Roland Schauls: Capriccio

« Wee seet dann dass et kee Spaass dierf maachen ? »

d'Lëtzebuerger Land du 09.11.2012

Le sac en papier pliable est un élément récurrent dans la figuration de Roland Schauls. La banalité de cet objet usuel devient ici le prétexte d’une peinture qui revendique un empirisme de la surface. Le pliage du sac permet à Schauls de structurer une superficie de la toile que l’on pourrait comparer chez lui à la page blanche de l’écrivain. Un espace donné, a priori, délimité et contraignant. À partir de là, Roland Schauls décline toute une panoplie de subterfuges, de contradictions apparentes et de familiarités rassurantes. Et cette contrainte de la surface et de ses limites semble le sujet initial que Roland Schauls traite dans sa peinture depuis ses débuts.
Il y a dans sa nouvelle exposition dans les deux espaces de la Galerie Clairefontaine, le résultat des deux années de travail où alternent des compositions complexes, pleines de références tantôt grandioses, tantôt anecdotiques, avec des peintures où le geste et l’acte physique de la peinture semblent primer sur la narration figurative. Gerhard Richter l’avait précisé en disant « Meine Bilder sind klüger als ich ». Une phrase qui résonne d’une manière encore différente dans la peinture de Schauls. Depuis son atelier à Stuttgart, le peintre des 504 portraits de la Portrait society, réalisée entre 1995 et 1998, revendique une peinture autonome dont la narration n’est qu’un prétexte à un monde pictural indépendant et personnel.
S’il y a une chose que Roland Schauls ne peint pas, ce sont les ombres. Chez lui, il n’y pas d’ombres portées qui lesteraient ses figures. Celles-ci semblent plutôt flotter dans un ensemble d’attributs étranges, parfois ridicules, dans leur apparente contradiction.
Une autre réminiscence est celle du fantôme de Kutter, que Roland Schauls avait déjà invoqué en 2003. Et il y a dans ces nouvelles peintures des qualités picturales, mais aussi des allusions plus anecdotiques à l’expressionniste luxembourgeois. Dès que Roland Schauls s’astreint à une peinture désemparée et intuitive, il y a des similitudes qui vont bien au-delà de l’imitation, voire du pastiche. Il se rappelle avoir été marqué par l’Intérieur aux trois figures de 1940, probablement l’une des dernières toiles, peut-être inachevées de Joseph Kutter. Le côté inachevé et brut de cette toile, où la matière picturale semble à elle seule imposer ce qui reste de contours définis à cette scène hiératique, est exemplaire quant à la démarche de Schauls qui ne privilégie aucun élément de sa composition avant de commencer sa peinture. Ainsi une paire de chaussures peut remplacer un portrait et un agencement de surfaces peintes peut primer sur un arrière-fond de paysage.
À partir de là tout semble possible. Mais en même temps, Roland Schauls nous l’a dit clairement : « Je ne suis ni expressionniste, ni exhibitionniste » – et effectivement, il arrive à exfiltrer une manière de peindre et surtout de dessiner au style de Kutter qui se rapproche bien plus de ce que Roland Schauls définit comme un psychogramme de la ligne dessinée, qu’à une tragique expression de l’âme.

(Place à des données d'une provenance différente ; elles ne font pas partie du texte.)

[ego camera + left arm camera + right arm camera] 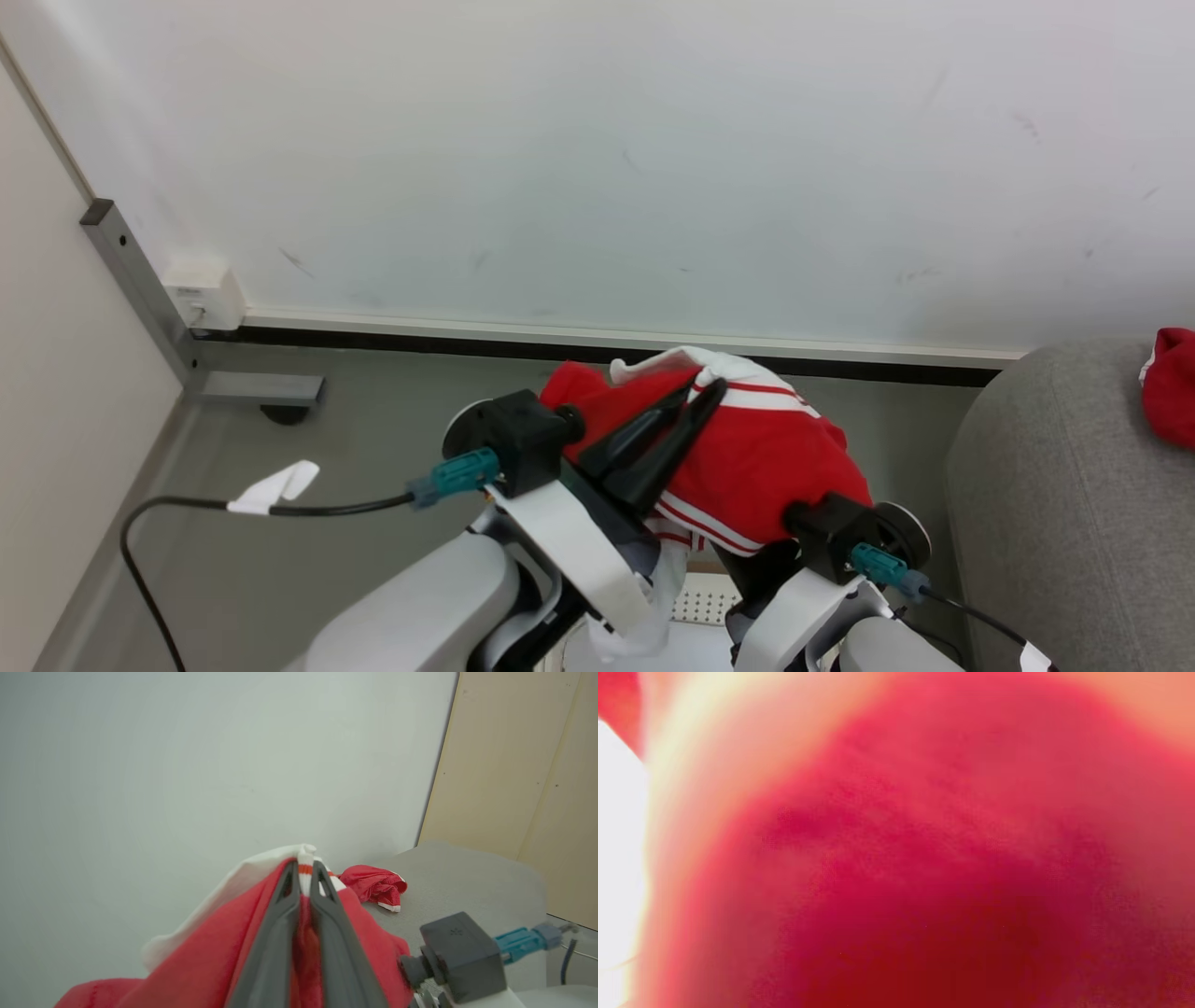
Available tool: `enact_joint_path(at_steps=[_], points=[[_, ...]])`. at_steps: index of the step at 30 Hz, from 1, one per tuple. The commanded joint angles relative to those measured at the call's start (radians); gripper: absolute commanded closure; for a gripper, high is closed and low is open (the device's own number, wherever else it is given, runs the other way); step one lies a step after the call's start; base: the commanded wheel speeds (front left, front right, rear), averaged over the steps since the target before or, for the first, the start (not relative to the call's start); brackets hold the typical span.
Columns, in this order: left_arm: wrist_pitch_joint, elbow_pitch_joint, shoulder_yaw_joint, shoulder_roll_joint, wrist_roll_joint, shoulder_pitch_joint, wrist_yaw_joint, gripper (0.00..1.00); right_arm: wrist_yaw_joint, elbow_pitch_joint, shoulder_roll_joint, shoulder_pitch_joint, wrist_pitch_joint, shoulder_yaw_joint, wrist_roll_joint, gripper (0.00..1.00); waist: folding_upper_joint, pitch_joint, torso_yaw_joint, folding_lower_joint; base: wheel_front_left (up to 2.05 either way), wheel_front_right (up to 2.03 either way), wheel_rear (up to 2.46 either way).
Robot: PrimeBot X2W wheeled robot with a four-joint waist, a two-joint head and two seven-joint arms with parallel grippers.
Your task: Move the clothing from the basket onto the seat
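A red garment with white stripes, the clothing (766, 457), hangs bunched above the basket (700, 605), of which a cream strip with small holes shows at the bottom. My left gripper (705, 387) is shut on the garment's top edge; in the left wrist view its fingers (327, 914) pinch red and white fabric (210, 942). The garment drapes over my right wrist (826, 527) and buries that gripper's fingers. Blurred red cloth (924, 858) presses against the right wrist camera. A second red garment (1172, 383) (376, 886) lies on the grey seat (1055, 485) (458, 877) at the right.
A white wall (597, 149) with a dark baseboard runs behind. A grey metal post and foot (233, 383) and a white socket box (203, 297) stand at the left. A black cable (280, 509) trails from my left wrist over the grey floor.
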Motion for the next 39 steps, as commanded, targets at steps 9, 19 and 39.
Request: enact_joint_path(at_steps=[9,19,39], points=[[-0.014,0.043,0.02,0.019,-0.016,0.027,-0.003,1.0,-0.002,-0.032,-0.001,0.025,0.0,-0.041,-0.018,1.0,0.0,0.009,-0.022,0.0,0.0,0.0,0.0],[-0.015,0.033,0.009,0.02,0.001,0.037,0.002,0.62,-0.002,-0.063,-0.001,0.039,0.0,-0.094,-0.031,1.0,0.0,0.019,-0.067,0.0,0.0,0.0,0.0],[-0.024,-0.072,0.035,0.063,0.049,0.112,0.005,0.0,-0.002,-0.192,-0.037,0.1,0.0,-0.342,-0.199,1.0,0.0,0.083,-0.373,0.0,0.0,0.0,0.0]])
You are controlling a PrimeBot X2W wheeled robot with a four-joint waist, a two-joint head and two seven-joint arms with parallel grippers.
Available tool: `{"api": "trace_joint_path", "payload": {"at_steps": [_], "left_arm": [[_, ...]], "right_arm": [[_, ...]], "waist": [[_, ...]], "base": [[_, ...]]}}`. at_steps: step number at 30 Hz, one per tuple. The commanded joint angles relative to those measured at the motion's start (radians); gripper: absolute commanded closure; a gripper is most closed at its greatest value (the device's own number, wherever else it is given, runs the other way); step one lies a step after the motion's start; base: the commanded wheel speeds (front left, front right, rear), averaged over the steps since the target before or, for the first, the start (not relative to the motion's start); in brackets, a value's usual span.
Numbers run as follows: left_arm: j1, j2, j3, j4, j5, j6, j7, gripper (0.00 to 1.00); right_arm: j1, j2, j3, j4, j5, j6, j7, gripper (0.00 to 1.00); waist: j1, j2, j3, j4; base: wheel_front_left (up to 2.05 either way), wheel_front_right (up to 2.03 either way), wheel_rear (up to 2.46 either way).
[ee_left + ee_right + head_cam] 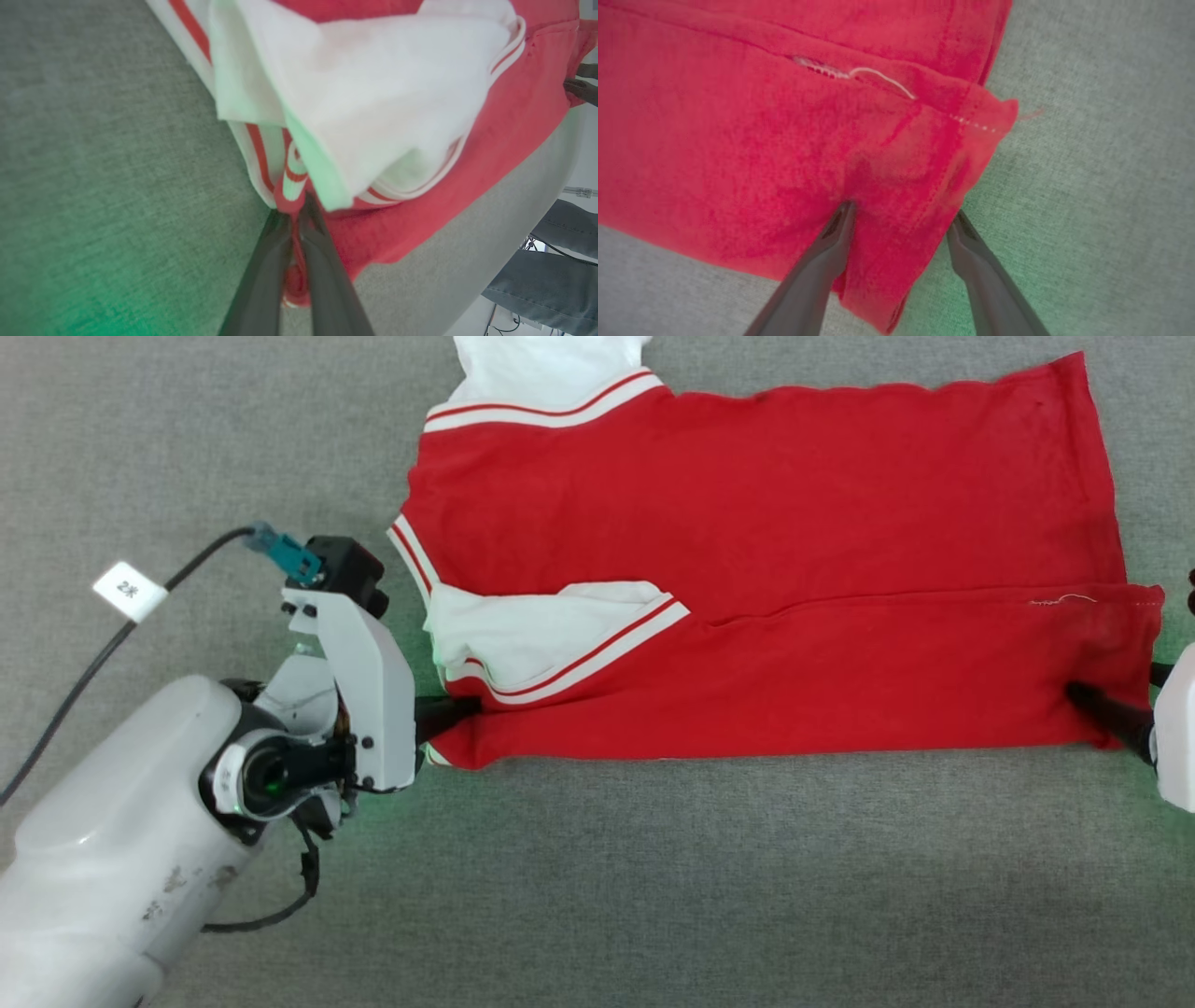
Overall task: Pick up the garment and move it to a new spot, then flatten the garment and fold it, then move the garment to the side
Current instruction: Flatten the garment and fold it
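Head view: red jersey T-shirt (766,569) lies flat on the grey surface (653,877), running crosswise, sleeve end toward the robot's left, hem toward its right; near long edge folded up over the body; one white sleeve (551,625) with red-striped trim lies on that fold; second white sleeve (551,373) cut off by the top edge of view. Left end effector (462,709) at the near left corner of the T-shirt; in left wrist view its fingers (261,280) are pressed together, pinching a bunch of red cloth and striped trim. Right end effector (1113,679) at the near right hem corner; in right wrist view its fingers (817,266) stand spread, one tip resting on the red cloth, the other off the hem over bare surface, the corner between them, not clamped; loose white thread (878,77) on the fold seam. Black cable with white tag (131,590) trails from the left wrist; a person's jeans-clad leg (551,280) beyond the surface edge.
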Motion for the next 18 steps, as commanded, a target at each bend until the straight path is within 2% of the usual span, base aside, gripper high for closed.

En dessinant à la main libre, Schauls sait d’où son trait va partir, mais il ne sera jamais certain de la suite des évènements. D’un autre côté il se dégage d’un grand nombre des ses peintures une volonté de combler les vides et les espaces neutres et contrôler la superficie de sa toile qui est en apparente contradiction avec la gestualité d’autres dessins et peintures.
L’exposition actuelle des Cappricio de Roland Schauls à la galerie Clairefontaine fait, dans son titre, référence aux Scherzi di fantasia de Gianbattista Tiepolo. Des eaux-fortes qui représentant des association étranges et de figures et d’objets, dont Roland Schauls extrait une ironie légère tout autant qu’une richesse iconographique qu’il a réussi à traduire dans son univers de formes personnel.

L’exposition Capriccio de Roland Schauls, dans les deux espaces de la galerie Clairefontaine à Luxembourg, rue du Saint-Esprit et place Clairefontaine, dure jusqu’au 24 novembre ; pour plus d’informations : www.galerie-clairefontaine.lu.